*WHAT TO DO*. In the entries that follow, the first line to write out is the one containing "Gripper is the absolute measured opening", and the last is the one containing "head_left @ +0". Reproduce that stretch exactly, with nothing before or after it.

Start of Block

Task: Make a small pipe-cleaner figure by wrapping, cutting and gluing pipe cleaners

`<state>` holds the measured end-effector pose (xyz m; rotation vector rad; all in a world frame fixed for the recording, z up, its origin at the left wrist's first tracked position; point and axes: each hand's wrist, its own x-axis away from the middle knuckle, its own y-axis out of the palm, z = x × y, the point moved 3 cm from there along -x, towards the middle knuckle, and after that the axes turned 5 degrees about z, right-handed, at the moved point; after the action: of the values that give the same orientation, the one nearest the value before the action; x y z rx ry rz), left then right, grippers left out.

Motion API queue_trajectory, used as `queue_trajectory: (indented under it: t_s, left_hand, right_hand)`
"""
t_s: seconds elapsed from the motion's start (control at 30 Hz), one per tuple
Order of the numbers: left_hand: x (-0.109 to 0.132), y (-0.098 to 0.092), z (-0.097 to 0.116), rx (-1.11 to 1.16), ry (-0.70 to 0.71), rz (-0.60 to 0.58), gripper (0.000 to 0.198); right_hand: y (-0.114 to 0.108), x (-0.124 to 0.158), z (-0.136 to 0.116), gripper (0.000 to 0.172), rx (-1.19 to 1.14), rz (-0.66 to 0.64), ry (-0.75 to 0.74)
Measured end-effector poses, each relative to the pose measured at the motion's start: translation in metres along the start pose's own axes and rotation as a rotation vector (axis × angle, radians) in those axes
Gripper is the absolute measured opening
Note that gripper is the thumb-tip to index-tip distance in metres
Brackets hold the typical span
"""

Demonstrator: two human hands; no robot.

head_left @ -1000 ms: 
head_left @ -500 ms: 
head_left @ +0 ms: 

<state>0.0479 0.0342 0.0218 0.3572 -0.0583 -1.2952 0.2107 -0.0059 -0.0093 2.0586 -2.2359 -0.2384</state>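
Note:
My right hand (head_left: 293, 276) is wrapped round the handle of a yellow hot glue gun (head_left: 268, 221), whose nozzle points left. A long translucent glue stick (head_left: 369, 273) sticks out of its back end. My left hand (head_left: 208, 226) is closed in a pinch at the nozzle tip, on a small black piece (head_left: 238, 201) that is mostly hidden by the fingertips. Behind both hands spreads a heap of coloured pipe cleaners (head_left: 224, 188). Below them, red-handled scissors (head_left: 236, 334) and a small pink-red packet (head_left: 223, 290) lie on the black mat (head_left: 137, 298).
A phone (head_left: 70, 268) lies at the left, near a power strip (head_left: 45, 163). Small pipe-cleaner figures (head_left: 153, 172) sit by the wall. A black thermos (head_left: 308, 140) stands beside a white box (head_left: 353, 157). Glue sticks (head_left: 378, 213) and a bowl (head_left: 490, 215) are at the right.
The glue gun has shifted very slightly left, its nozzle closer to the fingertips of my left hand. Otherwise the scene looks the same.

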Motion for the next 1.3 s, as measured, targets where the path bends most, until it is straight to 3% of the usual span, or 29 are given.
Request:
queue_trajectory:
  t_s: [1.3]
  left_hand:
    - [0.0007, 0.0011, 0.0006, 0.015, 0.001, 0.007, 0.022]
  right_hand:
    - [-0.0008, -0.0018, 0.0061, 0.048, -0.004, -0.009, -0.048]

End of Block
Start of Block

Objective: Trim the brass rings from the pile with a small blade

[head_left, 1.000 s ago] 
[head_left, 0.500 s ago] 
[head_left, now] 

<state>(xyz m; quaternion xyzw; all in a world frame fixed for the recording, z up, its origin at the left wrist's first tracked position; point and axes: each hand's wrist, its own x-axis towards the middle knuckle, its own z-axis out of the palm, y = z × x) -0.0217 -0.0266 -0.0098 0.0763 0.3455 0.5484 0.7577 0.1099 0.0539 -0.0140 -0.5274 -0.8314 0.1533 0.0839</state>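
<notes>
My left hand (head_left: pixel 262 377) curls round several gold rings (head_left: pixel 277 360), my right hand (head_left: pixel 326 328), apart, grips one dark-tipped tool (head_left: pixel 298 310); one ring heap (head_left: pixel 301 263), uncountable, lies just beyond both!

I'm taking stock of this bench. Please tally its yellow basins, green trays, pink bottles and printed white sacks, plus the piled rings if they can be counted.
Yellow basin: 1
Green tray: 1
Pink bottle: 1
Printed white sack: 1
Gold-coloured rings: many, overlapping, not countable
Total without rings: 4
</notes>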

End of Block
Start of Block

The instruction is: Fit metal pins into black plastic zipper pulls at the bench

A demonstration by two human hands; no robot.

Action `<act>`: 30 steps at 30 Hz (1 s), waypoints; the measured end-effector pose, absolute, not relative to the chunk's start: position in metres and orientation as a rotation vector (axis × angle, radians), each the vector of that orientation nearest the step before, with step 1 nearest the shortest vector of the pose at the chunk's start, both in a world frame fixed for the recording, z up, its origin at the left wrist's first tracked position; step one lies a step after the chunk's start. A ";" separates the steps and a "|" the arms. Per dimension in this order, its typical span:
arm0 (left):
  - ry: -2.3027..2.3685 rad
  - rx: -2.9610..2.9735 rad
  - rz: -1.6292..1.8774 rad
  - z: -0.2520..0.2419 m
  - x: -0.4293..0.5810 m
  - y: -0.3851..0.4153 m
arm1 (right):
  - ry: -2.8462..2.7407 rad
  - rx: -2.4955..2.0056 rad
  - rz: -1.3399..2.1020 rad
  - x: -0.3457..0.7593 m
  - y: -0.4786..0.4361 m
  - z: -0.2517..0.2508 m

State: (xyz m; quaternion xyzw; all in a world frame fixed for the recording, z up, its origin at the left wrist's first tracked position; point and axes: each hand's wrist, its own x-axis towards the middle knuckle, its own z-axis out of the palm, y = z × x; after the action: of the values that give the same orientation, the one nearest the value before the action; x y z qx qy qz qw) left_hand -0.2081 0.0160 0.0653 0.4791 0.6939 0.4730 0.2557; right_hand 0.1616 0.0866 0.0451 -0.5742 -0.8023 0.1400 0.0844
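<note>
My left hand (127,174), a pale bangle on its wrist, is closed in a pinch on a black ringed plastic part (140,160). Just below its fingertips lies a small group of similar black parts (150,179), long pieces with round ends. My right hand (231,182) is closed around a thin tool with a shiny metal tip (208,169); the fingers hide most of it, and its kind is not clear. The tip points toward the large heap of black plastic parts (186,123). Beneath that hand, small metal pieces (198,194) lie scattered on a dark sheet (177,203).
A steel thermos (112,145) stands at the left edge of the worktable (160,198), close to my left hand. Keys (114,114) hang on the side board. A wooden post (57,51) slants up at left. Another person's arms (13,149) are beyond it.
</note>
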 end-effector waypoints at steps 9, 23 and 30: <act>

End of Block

*REPLY*.
Gripper is the absolute measured opening
Note that gripper is the thumb-tip to index-tip distance in metres
Brackets hold the typical span
"""

Demonstrator: two human hands; no robot.

head_left @ -1000 ms: 
head_left @ -500 ms: 
head_left @ +0 ms: 

For this exercise, nothing more remains to be given.